▶ _Work order_
Locate all lines in the data below that hold "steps" and show them.

▶ _Recorded data_
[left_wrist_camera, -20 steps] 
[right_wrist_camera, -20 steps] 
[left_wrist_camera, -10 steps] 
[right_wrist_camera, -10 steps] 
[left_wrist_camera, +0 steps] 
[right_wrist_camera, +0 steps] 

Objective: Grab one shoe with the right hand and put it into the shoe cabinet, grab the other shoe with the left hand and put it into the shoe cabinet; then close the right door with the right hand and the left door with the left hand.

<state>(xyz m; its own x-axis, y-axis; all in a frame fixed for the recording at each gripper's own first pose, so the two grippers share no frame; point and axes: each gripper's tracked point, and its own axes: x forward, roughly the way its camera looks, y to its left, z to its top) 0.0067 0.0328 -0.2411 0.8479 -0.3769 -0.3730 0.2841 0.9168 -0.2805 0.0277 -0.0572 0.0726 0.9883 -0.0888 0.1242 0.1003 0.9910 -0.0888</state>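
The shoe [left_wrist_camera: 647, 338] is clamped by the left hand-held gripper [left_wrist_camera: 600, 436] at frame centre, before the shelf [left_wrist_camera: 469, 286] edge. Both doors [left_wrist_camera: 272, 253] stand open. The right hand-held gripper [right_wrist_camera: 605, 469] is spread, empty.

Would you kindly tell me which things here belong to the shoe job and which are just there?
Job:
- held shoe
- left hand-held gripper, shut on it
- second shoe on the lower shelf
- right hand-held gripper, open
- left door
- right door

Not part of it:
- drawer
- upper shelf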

▶ _Output_
[left_wrist_camera, -20 steps] 
[right_wrist_camera, -20 steps] 
[left_wrist_camera, -10 steps] 
[right_wrist_camera, -10 steps] 
[left_wrist_camera, +0 steps] 
[right_wrist_camera, +0 steps] 

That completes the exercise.